Старуха разворачивается, словно солдат на плацу:
— Так и живем: сами в гости не ходим и к себе не зовем!
— Да ведь это я, Катерина Степановна…
— А это — я, так и что с того?
Настя, шагнувшая было вперед, пятится, берется за ручку двери… В комнате слышно шевеление, оттуда тихо, в толстых белых носках, выходит крепкий старик — ниже старухи на голову. Что–то прячет за спиной.
— На–астя! — говорит он как бы радостно, — А что ж у нас, и ворота не заперты?..
— Петровна меня впустила, Никита Прокопьич, — оправдывается Настя, — бежала от вас, будто привидение увидела, дверь захлопнуть позабыла…
Старик с веселым изумлением, вскинув мохнатые брови, смотрит на старуху. Та поясняет:
— Шляется, шляется Петровна–то, будто от простой поры, я уж ей напомнила, что дома дети не кормлены…
— Ага, — говорит старик, удовлетворенный объяснением, — Ну. проходи, Настасья Егоровна, да на старуху не обижайся, трудно тебя признать. Да и времена–то нынче, — говорит с наслаждением, — раз–бой–ныя!
И пропускает ее вперед себя в комнату. Сзади, за поясом джинсов (а дедушка в джинсах — и, видать, фирменных) у него торчит рукоятка пистолета, так он ее сверху свитером прикрывает…
— Не сюда, Настасья Егоровна, не сюда, — показывает дорогу, — ко мне в кабинет пожалуйте… Я теперь кабинетный… деятель…
* * *
Уральский лес, пустой и мертвый. Горы, словно городские развалины. Заброшенная шахта. Битые бутылки у входа в забой, рваные газеты. Шевеление на поверхности.
Буквально из–под земли возникает фигура мужчины. Он идет, пошатываясь. Лицо пыльное, в пыли — дорожки слёз. Вполне безумное лицо. Это Данила, старый знакомый. Он шепчет, будто разговаривает сам с собой. В чем–то себя убеждает. Выходит на край скалы и долго смотрит вниз, на поселок. Покачивается на краю. Из–под ног его осыпаются мелкие камушки.
* * *
— И в этом он вам не соврал, Настасья Егоровна, — сурово говорит Никита Прокопьич, прямо сидящий в мягком кожаном кресле. Настя, сгорбившись, сидит на тахте, руки висят между расставленных коленей. Не выдерживает, срывается:
— Никита Прокопьич, да что ж вы все меня как неродную — Настасья Егоровна да Настасья Егоровна! Столько лет меня знаешь, мог бы хотя бы ты Настей звать… Настенькой…
Делает вид, что плачет, но быстро смолкает под взглядом старика.

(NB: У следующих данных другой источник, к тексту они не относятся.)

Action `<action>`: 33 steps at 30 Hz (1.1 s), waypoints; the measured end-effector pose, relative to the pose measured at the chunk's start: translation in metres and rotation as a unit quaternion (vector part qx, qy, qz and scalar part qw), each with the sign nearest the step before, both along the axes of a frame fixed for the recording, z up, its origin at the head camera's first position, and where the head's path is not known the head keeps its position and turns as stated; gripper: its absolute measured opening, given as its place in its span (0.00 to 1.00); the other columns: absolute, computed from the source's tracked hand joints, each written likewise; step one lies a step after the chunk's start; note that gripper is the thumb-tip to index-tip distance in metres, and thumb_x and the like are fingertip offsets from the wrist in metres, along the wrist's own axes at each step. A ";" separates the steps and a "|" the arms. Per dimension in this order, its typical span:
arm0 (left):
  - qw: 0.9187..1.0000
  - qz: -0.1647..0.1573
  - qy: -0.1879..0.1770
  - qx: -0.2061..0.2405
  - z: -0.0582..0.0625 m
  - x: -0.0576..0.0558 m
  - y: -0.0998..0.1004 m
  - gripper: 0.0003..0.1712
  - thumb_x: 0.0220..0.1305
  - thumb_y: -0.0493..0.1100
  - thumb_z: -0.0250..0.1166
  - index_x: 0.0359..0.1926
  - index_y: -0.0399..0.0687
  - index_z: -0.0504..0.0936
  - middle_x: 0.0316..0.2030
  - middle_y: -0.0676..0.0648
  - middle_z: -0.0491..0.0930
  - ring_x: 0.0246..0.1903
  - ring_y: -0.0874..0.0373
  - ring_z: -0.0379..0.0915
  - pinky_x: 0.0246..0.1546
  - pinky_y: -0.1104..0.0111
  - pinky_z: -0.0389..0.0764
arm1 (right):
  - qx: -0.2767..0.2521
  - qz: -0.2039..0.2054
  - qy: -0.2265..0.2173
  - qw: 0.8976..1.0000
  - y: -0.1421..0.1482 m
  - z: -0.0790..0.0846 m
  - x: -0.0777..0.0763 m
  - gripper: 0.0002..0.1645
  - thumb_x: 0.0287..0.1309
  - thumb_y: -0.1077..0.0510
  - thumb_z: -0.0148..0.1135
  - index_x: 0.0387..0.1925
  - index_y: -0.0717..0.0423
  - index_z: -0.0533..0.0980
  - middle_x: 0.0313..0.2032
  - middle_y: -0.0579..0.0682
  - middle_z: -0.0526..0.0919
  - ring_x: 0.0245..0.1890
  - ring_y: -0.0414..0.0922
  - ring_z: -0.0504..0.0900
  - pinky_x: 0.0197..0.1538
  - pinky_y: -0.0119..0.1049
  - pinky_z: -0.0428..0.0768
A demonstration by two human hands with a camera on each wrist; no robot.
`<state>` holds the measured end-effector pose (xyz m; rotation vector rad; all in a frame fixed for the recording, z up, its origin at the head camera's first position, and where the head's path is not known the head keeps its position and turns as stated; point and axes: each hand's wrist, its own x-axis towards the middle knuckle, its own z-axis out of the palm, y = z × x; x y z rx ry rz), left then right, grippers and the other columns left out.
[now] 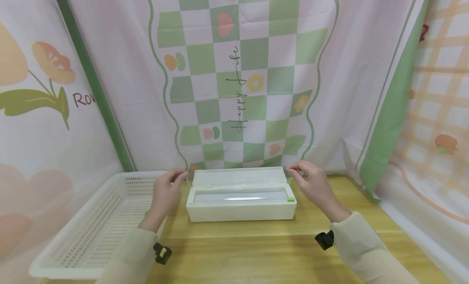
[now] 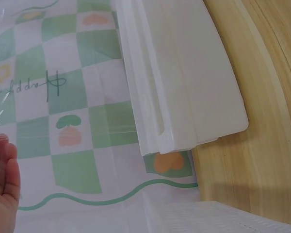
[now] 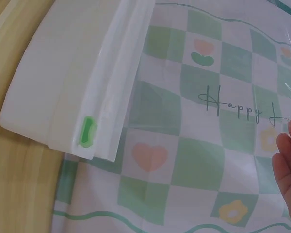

— Так вот я и говорю, Настя, — продолжает он. — Была ты Настя, Настя Демидова, моя ученица, а теперь ты Настасья Егоровна, и выучил я тебя не тому! Не тому! Но это дело твое. Что за свою тебя здесь не признают — так и не надейся, никому ты здесь не своя. Что уехала в Москву, в ней живешь и не пропала — это тебе не в укор, а вернулась зря. Каждому же не объяснишь, что это не блажь такая на тебя нашла — а блаженных–то не любят у нас…
Ты слушай, слушай, не отворачивайся! Тебе того мать родная не скажет, что я скажу. Так вот. Начинала ты, это он тебе правду сказал, хорошо. Вроде бы не умела с камнем обращаться — будто сослепу работала… Никогда я не понимал, как это у тебя получается — ящерка вроде бы неправильно сделана, все переломано да размазано, а поставишь в трех шагах — и как живая, зараза, сидит! Сейчас в траву юркнет! Постой, ты же мне объясняла, как это у тебя выходит…
— Слеза накатывала… — сквозь слезы улыбается Настя. — Так и резала, сквозь слезу.